The time of the oyster is before us. Mali Ston oyster is one of the most respected in the world. It has been cultivated in the Mali Ston Bay since Roman times, and the first written traces date back to the time of the Republic of Dubrovnik. At this time of the year, when it is the best, Bota Šare restaurants in Zagreb, Split and Dubrovnik organize Oyster Days from March 7 to April 1.
How are oysters grown? Spawn oysters are collected, i.e. micro-small oysters cause large oysters, that are three to five years old, to move. These "moms" oysters are carried by the current across the bay and they release the spawn. The Šare family then puts the collectors of spawns. Once there were branches made of wood, buds or pines and today they use curtains of fabric. The spawn gathers mostly in the spring or autumn, depending on the year, is the structure of the sea, which is suitable for the oyster to release its spawn. Once the spawn is collected, one has to wait up to a year and a half.
The oyster then grows five to six inches. They then enter the second stage of production called cementation because cement is used as an adhesive. Oysters are glued back-to-back and twenty to thirty pieces are placed on a special pergular (open narrow space suitable for the growth of oysters) and there each oyster stands for a year to a year and a half. It takes three years to produce an oyster. Mortality, i.e., natural selection in that period is up to 40 per cent.

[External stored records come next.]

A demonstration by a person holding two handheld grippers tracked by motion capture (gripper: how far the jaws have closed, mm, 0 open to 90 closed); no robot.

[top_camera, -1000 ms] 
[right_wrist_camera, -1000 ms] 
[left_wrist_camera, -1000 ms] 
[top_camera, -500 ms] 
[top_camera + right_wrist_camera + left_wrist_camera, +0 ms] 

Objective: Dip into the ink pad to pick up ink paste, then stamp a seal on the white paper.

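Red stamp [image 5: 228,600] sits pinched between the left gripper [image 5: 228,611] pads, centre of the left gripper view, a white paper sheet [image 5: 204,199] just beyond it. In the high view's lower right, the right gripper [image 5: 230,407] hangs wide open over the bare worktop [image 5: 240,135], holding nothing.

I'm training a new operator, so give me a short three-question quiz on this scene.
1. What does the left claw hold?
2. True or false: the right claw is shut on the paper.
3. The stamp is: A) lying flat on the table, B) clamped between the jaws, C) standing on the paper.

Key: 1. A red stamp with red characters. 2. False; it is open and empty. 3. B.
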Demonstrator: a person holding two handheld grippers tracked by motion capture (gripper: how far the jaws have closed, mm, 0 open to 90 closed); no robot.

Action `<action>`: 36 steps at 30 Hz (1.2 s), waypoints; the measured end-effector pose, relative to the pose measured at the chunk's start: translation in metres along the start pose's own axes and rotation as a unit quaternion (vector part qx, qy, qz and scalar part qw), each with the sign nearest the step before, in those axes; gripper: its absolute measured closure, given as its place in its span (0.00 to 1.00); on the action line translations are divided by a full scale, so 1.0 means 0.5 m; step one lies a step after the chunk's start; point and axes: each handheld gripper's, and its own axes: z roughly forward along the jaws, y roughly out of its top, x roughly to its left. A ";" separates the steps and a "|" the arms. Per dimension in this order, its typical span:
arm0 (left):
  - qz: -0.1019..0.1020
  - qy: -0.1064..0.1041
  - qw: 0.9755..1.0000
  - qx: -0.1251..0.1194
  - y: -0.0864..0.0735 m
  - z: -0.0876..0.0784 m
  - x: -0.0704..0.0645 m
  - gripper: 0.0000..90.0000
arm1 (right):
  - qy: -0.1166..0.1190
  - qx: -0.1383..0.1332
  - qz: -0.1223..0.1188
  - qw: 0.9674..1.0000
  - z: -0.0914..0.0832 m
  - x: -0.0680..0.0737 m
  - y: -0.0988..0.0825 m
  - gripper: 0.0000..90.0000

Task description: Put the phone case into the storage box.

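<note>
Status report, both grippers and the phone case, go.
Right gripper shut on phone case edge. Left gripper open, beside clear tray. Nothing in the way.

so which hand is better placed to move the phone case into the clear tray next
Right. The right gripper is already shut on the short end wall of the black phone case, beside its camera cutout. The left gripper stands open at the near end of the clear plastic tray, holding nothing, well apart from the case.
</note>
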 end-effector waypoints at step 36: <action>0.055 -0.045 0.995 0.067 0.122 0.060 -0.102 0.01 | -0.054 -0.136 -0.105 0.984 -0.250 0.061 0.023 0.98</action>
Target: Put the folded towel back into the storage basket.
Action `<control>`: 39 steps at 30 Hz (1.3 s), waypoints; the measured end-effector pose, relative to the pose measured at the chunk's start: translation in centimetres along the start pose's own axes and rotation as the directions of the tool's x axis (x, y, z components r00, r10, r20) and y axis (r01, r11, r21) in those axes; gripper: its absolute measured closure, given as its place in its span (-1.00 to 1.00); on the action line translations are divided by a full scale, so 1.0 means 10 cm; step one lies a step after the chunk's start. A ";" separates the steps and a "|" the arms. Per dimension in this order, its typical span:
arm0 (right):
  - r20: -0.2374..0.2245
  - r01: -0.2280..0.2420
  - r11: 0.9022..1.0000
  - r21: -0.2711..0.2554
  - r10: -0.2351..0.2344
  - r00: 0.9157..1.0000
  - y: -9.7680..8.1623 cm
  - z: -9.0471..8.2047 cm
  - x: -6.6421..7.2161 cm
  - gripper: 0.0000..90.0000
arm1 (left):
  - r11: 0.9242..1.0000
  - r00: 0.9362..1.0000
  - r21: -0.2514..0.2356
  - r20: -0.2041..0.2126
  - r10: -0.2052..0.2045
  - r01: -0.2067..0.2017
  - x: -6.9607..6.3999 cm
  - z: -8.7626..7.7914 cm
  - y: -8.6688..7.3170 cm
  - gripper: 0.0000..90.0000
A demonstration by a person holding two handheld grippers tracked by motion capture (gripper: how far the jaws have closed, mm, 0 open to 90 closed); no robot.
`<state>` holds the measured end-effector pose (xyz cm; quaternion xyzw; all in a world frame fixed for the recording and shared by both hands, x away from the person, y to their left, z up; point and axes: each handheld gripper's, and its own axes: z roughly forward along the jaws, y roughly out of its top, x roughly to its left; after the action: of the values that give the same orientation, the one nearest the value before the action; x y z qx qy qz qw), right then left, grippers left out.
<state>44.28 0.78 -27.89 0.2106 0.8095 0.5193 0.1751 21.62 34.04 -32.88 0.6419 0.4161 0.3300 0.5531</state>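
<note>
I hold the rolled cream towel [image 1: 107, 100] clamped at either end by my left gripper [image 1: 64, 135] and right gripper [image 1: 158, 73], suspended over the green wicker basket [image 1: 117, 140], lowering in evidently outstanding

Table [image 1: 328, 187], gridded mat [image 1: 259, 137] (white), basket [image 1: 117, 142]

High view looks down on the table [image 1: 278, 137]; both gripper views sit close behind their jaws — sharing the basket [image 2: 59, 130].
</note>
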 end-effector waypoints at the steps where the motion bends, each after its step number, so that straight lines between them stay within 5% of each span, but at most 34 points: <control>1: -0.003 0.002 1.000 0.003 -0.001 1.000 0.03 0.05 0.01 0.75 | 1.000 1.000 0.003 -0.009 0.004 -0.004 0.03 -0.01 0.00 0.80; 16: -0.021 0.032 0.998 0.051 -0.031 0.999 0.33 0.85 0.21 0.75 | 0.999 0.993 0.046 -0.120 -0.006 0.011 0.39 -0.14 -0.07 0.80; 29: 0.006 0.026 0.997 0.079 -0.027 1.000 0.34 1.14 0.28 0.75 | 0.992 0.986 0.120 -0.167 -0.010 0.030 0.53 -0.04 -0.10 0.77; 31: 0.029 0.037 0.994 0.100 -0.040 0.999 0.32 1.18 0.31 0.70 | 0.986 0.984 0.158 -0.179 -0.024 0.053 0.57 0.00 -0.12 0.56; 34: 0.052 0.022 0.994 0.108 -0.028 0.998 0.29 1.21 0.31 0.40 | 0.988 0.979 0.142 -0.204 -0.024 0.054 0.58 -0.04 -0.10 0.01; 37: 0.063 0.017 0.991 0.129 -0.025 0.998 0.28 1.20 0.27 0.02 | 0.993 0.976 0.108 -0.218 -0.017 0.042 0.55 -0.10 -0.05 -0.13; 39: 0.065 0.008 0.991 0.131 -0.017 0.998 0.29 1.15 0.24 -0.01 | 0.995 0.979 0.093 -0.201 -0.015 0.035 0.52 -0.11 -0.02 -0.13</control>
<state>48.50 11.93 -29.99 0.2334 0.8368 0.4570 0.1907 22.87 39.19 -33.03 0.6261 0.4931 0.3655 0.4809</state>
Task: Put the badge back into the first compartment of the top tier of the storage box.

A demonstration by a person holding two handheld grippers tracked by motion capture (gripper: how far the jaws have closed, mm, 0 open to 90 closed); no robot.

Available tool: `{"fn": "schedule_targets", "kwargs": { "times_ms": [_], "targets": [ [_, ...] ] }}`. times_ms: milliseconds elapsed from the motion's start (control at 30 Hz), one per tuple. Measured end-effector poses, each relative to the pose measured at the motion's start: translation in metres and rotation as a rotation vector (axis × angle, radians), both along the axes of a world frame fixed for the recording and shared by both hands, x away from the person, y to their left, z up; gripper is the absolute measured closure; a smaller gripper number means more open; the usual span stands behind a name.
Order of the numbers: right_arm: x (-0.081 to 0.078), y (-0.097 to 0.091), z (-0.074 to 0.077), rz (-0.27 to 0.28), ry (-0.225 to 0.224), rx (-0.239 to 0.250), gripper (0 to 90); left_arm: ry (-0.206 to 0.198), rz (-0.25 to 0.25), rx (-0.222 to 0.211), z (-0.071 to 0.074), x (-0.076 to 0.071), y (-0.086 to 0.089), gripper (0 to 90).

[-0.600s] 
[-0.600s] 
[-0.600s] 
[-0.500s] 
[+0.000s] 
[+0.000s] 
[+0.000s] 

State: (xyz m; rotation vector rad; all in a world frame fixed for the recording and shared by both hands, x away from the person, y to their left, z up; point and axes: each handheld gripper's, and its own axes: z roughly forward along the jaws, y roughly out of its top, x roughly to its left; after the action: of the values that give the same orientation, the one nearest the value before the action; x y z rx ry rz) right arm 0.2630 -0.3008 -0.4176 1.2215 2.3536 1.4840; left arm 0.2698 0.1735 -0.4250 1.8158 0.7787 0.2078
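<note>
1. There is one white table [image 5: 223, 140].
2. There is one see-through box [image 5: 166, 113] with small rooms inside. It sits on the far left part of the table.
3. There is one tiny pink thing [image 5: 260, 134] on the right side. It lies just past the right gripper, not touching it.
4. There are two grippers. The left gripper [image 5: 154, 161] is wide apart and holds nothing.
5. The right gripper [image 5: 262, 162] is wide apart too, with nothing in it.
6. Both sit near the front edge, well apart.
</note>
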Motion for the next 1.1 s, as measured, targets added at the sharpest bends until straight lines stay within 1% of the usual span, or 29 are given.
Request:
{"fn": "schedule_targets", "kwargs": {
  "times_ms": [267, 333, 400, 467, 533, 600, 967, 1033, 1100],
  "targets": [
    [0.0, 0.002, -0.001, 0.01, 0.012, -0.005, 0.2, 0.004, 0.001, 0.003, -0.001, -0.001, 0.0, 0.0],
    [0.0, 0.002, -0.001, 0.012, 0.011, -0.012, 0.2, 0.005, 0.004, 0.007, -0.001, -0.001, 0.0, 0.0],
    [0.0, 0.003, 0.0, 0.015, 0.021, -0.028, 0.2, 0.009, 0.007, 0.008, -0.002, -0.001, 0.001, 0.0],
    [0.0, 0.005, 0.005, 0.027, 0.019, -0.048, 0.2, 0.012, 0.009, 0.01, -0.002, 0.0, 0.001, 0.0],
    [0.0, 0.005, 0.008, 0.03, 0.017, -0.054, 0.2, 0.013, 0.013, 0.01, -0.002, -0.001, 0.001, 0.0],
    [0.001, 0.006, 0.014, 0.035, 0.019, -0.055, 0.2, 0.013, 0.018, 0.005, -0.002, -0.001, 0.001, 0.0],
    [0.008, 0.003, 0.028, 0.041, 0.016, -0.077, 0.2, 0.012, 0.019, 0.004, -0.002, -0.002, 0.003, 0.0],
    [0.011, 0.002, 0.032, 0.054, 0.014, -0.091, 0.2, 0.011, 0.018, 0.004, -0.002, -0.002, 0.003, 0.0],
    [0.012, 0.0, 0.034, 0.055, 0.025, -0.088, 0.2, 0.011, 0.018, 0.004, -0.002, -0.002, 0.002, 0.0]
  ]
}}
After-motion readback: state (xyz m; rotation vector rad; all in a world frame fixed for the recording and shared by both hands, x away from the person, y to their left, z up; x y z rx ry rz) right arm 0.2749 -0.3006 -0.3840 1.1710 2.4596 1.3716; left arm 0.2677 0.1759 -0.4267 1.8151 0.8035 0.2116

Mali Ston Bay is especially suitable for oyster farming because it has karst underwater springs. It has the river Neretva in Ploče, which brings freshwater, and the bay is long and narrow, and it has large roots that give the impression that you are in a river, and not in a bay about 30 kilometres long. The combination of mixing fresh and saltwater, current, sun and such a shape of the bay gives it this speciality and plankton more than the open sea in the Adriatic. It is an oyster food, and the reason why the Mali Ston oyster is so appreciated and delicious.
Small oysters Ostrea edulis- Flat oysters in the past were widespread throughout Europe, and today are inhabited only in a few bays. Around the feast of St. Joseph on March 19, the fleshy body of this noble flat shell is most abundant in its maturity. There is a lot of iodine, selenium, zinc and chromium.